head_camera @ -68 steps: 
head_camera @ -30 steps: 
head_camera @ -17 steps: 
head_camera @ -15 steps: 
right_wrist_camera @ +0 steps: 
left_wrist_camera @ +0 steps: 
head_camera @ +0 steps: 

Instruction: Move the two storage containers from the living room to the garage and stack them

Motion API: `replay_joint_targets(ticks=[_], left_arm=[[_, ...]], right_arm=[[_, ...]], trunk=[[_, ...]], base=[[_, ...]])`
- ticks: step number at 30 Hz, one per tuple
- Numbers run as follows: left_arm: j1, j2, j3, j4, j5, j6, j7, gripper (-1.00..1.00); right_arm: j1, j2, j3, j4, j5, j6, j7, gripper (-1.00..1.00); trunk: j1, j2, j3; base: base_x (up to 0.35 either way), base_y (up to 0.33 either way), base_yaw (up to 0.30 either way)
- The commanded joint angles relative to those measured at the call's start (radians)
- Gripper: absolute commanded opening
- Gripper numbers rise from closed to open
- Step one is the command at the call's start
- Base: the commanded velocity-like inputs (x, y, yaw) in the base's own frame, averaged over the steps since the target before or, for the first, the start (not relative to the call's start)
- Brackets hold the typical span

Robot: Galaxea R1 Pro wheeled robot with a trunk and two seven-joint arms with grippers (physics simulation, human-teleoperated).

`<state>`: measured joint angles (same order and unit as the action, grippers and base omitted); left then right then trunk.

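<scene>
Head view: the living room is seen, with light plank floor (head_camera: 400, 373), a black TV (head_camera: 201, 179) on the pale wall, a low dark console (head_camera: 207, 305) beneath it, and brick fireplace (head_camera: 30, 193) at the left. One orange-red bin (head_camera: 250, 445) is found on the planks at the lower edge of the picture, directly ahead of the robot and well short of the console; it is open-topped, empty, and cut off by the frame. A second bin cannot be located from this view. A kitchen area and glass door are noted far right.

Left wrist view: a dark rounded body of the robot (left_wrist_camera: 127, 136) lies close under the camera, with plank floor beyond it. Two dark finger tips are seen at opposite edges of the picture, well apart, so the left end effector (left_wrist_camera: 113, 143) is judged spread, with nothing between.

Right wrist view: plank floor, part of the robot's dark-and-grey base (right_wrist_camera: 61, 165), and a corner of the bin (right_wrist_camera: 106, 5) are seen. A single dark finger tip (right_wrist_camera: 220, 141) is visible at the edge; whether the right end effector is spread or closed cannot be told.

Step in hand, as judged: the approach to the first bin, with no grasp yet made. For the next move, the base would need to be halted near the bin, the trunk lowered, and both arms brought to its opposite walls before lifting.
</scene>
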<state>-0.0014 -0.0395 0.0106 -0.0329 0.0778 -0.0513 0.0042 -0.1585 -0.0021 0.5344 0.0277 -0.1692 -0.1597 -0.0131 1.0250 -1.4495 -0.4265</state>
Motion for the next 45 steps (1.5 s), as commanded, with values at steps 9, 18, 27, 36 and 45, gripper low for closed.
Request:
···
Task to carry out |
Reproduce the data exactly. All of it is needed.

Written response |
head_camera @ -68 steps: 
head_camera @ -30 steps: 
head_camera @ -17 steps: 
head_camera @ -15 steps: 
right_wrist_camera @ +0 steps: 
left_wrist_camera @ +0 steps: 
head_camera @ +0 steps: 

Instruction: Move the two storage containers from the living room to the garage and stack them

Motion API: `replay_joint_targets(ticks=[_], left_arm=[[_, ...]], right_arm=[[_, ...]], trunk=[[_, ...]], base=[[_, ...]])`
- ticks: step number at 30 Hz, one per tuple
- Numbers run as follows: left_arm: j1, j2, j3, j4, j5, j6, j7, gripper (-1.00..1.00); right_arm: j1, j2, j3, j4, j5, j6, j7, gripper (-1.00..1.00); trunk: j1, j2, j3; base: base_x (up to 0.35 either way), base_y (up to 0.33 either way), base_yaw (up to 0.30 either way)
- The commanded joint angles relative to those measured at the call's start (radians)
- Gripper: absolute commanded opening
- Gripper numbers rise from closed to open
- Step one is the command at the call's start
- Base: the commanded velocity-like inputs (x, y, yaw) in the base's own frame, averaged over the steps since the target before or, for the first, the start (not relative to the call's start)
- Brackets hold the typical span

Robot: Galaxea R1 Pro wheeled robot with a trunk and two seven-joint arms with grippers (physics simulation, human-teleoperated).

`<state>`: measured joint angles (same order and unit as the action, grippers and base omitted); left then right then trunk.

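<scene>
Head view: the living room is seen, with light plank floor (head_camera: 400, 373), a black TV (head_camera: 201, 179) on the pale wall, a low dark console (head_camera: 207, 305) beneath it, and brick fireplace (head_camera: 30, 193) at the left. One orange-red bin (head_camera: 250, 445) is found on the planks at the lower edge of the picture, directly ahead of the robot and well short of the console; it is open-topped, empty, and cut off by the frame. A second bin cannot be located from this view. A kitchen area and glass door are noted far right.

Left wrist view: a dark rounded body of the robot (left_wrist_camera: 127, 136) lies close under the camera, with plank floor beyond it. Two dark finger tips are seen at opposite edges of the picture, well apart, so the left end effector (left_wrist_camera: 113, 143) is judged spread, with nothing between.

Right wrist view: plank floor, part of the robot's dark-and-grey base (right_wrist_camera: 61, 165), and a corner of the bin (right_wrist_camera: 106, 5) are seen. A single dark finger tip (right_wrist_camera: 220, 141) is visible at the edge; whether the right end effector is spread or closed cannot be told.

Step in hand, as judged: the approach to the first bin, with no grasp yet made. For the next move, the base would need to be halted near the bin, the trunk lowered, and both arms brought to its opposite walls before lifting.
</scene>
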<state>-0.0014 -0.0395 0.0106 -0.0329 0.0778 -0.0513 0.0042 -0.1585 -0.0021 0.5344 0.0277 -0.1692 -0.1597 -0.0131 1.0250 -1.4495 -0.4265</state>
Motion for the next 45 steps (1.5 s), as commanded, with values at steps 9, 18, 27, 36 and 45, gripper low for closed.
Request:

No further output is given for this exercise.